The Pacification of Gallaecia
In 137 BC, the Roman general Decimus Junius Brutus crossed the Miño river — a boundary that the native Gallaeci considered inviolable. His campaign against the Celtic tribes of the northwest earned him the cognomen "Callaicus," and it marked the first time Roman legions penetrated the heartland of what would become Gallaecia. The crossing likely occurred near the middle Miño valley — the ancestral territory of the Querquerni and Coelerni tribes in what is now Ourense province. For the communities of Castrelo de Miño, Cartelle, and Ribadavia, this was the beginning of a transformation that would reshape every aspect of life.

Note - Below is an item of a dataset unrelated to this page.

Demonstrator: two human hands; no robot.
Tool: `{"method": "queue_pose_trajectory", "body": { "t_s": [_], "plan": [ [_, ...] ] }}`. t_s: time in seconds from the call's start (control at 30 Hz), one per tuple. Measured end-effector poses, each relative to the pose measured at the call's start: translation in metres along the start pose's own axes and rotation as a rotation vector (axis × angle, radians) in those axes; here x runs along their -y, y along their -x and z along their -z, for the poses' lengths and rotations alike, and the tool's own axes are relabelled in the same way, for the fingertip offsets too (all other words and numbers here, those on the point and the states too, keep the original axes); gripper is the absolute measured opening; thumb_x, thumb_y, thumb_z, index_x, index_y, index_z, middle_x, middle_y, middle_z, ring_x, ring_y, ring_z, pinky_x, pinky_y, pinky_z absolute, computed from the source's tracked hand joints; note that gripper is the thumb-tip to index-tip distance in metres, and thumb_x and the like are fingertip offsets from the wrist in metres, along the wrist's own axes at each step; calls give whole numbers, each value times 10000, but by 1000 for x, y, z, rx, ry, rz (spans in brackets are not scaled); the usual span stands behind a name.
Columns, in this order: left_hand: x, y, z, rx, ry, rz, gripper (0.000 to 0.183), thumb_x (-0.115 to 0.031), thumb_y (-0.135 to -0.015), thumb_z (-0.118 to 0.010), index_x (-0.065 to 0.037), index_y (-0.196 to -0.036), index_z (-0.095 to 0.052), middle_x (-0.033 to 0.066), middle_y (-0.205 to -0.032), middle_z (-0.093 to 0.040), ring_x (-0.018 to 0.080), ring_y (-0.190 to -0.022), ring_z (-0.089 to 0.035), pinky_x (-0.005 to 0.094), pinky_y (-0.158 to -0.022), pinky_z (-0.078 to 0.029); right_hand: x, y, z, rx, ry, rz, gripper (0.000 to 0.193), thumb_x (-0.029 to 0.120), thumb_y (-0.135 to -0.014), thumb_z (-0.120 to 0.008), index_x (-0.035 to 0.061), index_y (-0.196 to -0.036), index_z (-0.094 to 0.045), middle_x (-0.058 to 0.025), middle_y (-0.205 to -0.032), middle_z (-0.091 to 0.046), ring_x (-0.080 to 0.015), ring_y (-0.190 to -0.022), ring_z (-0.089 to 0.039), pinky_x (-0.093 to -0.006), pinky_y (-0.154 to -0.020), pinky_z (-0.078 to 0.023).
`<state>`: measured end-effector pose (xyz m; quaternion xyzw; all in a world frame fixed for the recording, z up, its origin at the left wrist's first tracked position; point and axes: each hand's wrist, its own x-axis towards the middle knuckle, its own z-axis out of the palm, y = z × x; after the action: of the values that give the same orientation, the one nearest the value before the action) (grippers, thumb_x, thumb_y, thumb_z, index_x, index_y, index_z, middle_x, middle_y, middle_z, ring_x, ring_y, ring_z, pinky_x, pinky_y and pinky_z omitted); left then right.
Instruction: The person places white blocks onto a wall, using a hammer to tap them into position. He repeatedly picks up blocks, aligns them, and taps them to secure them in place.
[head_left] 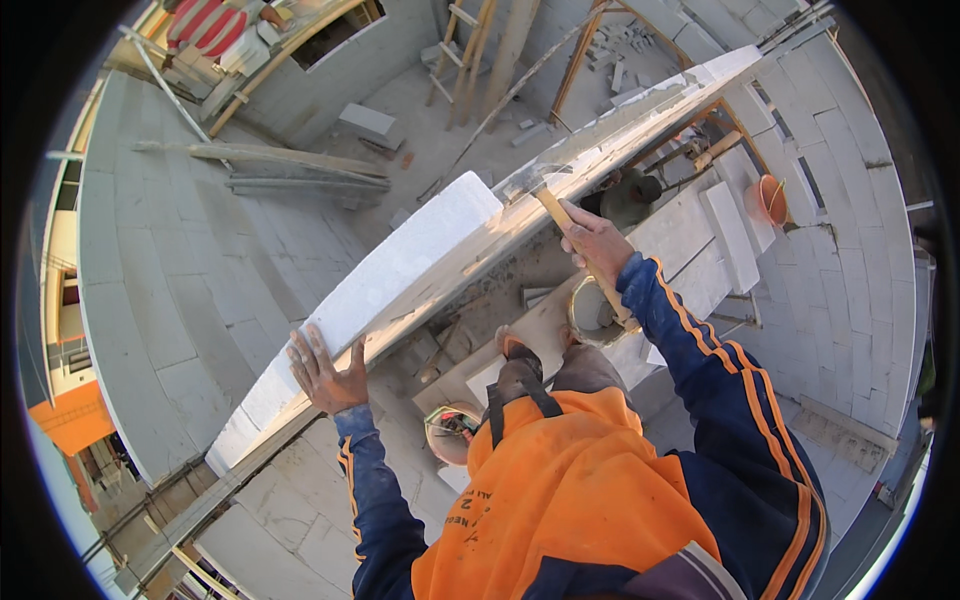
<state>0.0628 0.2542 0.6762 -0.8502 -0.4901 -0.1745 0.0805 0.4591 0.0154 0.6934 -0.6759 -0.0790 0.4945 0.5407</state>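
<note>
My left hand [328, 372] lies with its fingers spread on the near-left part of a long white building block [410, 250], which sits on top of the wall. In my right hand [597, 240] is a hammer [553, 208], gripped around its wooden handle. The hammer's head is slightly blurred and hovers close to the block's far right end; whether it touches cannot be told. Beyond that end, the top of the wall [650, 110] runs on to the upper right.
My feet stand on a plank platform between a bucket of tools [434, 440] and a pale bucket [580, 300]. An orange bucket [768, 200] and a loose block [730, 235] are at right. A person [632, 197] is below; another in a striped shirt [207, 25] is upper left. Planks [290, 160] lean across the wall.
</note>
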Motion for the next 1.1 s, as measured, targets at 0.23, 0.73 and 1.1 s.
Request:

Over a century of intermittent warfare followed. In 61 BC, Julius Caesar, then governor of Hispania Ulterior, launched a naval expedition to Brigantium (modern A Coruña), establishing Roman authority along the Atlantic coast. The decisive conquest came during the Cantabrian Wars (29–19 BC), when Augustus dispatched legions to subjugate the last free peoples of Iberia. The Gallaeci resisted fiercely — Strabo recorded that the women of the Gallaeci fought alongside the men, and mothers killed their own children rather than see them enslaved. By 19 BC, Rome controlled all of Gallaecia. The territory of the Querquerni around the Miño and Limia valleys was incorporated into the Conventus Bracarensis, administered from Bracara Augusta (modern Braga).

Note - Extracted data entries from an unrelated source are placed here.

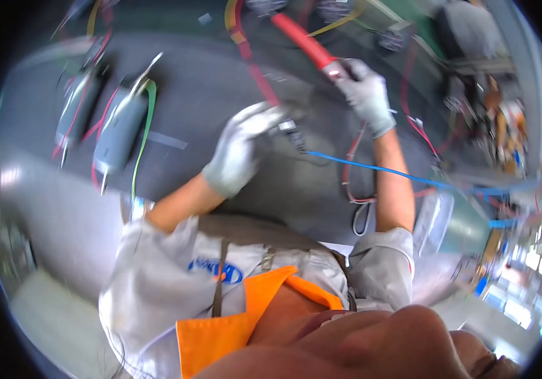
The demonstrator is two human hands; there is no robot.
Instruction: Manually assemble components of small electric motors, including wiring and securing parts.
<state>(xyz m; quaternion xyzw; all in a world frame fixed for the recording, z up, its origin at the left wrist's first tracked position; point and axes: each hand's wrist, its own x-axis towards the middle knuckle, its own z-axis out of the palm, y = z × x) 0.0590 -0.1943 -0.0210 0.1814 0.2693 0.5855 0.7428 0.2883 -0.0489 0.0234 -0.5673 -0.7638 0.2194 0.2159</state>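
Note:
My right hand (367, 95), in a white glove, is closed around the silver-coloured end of a thick red tube (302, 41), which slants away to the upper left. My left hand (242, 148), gloved too, has its fingers drawn together at the lower end of a long red lead (261, 82); motion blur softens the fingertips. Just beside them lies a black connector (295, 136) with a pale collar. From it a blue cable (372, 166) runs right, across my right forearm. Whether the left fingers touch the connector is not clear.
Two grey cylinders (118, 136) with metal rod ends lie at the left on the dark worktop (188, 82), with red and green wires along them. A red wire loop (348, 170) lies by my right forearm. A clear plastic box (434, 222) sits at the right.

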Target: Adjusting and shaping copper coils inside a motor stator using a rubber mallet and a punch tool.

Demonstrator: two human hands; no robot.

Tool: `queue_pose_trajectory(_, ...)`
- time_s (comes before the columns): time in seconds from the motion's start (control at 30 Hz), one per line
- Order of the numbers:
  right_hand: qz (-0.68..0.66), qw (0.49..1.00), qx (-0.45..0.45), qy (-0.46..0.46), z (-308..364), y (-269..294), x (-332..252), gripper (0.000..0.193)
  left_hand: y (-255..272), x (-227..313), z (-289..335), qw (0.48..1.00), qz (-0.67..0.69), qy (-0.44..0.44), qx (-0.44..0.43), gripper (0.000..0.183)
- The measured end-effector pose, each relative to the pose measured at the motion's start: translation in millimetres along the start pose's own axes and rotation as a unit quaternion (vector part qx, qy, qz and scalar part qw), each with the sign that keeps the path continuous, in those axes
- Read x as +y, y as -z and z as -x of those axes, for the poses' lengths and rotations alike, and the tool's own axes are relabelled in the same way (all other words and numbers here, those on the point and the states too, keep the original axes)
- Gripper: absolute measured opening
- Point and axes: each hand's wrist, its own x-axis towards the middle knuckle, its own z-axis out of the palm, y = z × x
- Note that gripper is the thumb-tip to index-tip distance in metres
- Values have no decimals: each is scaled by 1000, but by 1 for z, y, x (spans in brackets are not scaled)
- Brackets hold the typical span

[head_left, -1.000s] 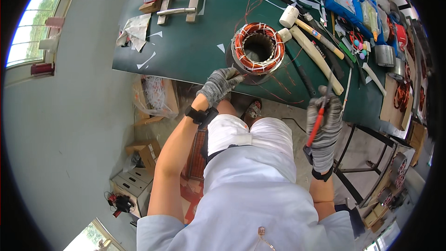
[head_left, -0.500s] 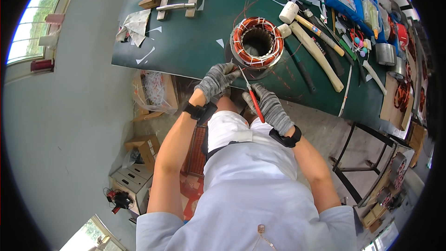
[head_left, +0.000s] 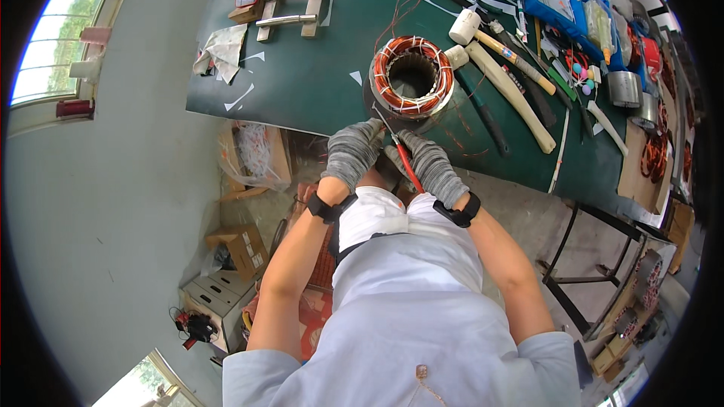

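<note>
A motor stator (head_left: 383, 95) stands on the green workbench near its front edge, its ring of copper windings tied with white cord. My right hand (head_left: 428, 166), in a grey knit glove, is closed around a red-handled tool (head_left: 405, 159). Its slim metal end points up and left toward the stator's base; its exact kind does not show clearly. Just left of that metal end, my gloved left hand (head_left: 354, 152) has its fingers pinched together at the bench edge. Whatever lies between those fingers is too small to make out.
Right of the stator lie a white-headed mallet (head_left: 464, 26), a pale wooden handle (head_left: 509, 98) and a dark rod (head_left: 484, 117). Blue bins (head_left: 556, 11) line the back right. A metal-barred frame (head_left: 292, 9) and a cloth (head_left: 221, 53) occupy the left. Thin copper wires trail behind the stator.
My left hand has turned and shifted slightly right and down. The right hand and red-handled tool have moved a little left. My view has shifted slightly.
</note>
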Motion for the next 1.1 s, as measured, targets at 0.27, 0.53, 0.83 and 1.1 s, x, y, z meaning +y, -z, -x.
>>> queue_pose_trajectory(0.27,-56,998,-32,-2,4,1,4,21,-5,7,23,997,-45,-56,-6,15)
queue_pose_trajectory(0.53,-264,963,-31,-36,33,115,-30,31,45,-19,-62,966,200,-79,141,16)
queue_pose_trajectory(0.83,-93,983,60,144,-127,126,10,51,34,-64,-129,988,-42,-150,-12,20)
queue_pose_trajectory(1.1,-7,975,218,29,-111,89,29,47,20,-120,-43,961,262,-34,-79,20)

- Decimus Junius Brutus crossed the Miño in 137 BC — the first Roman general to penetrate the Gallaeci heartland
- The Querquerni occupied the middle Miño valley; the Coelerni held the Arnoia valley — both in the direct path of Roman expansion
- Julius Caesar sailed to Brigantium (modern A Coruña) in 61 BC, establishing coastal Roman authority
- The Cantabrian Wars (29–19 BC) under Augustus completed the conquest of all of northwestern Iberia
- The Conventus Bracarensis, administered from Bracara Augusta (Braga), governed the Ourense region
- Gallaecia became a full Roman province under Diocletian (c. 284 AD), with capital at Bracara Augusta

The Via Nova & the Bridges of Ourense
Rome's most enduring gift to Gallaecia was its network of roads. The Via Nova (Via XVIII), built under Titus and Domitian between 79 and 89 AD, connected Bracara Augusta (Braga) to Asturica Augusta (Astorga) across the mountainous interior of Gallaecia. This 345-kilometre highway crossed diagonally through Ourense province — from Aquis Querquennis at Bande through Sandías, Baños de Molgas, and A Pobra de Trives before entering León. Secondary branch roads connected the Via Nova to the Miño valley towns of Ribadavia, Castrelo de Miño, and Cartelle, integrating them into the broader Roman road network. Milestones found along its route — including several in the Ourense area — record the names of the emperors who built and maintained it: Titus, Domitian, Hadrian, and Maximinus Thrax. A second major road, Via XIX, connected Bracara Augusta to Lucus Augusti (Lugo) through the western valleys, creating a grid that opened the interior to trade, administration, and cultural exchange.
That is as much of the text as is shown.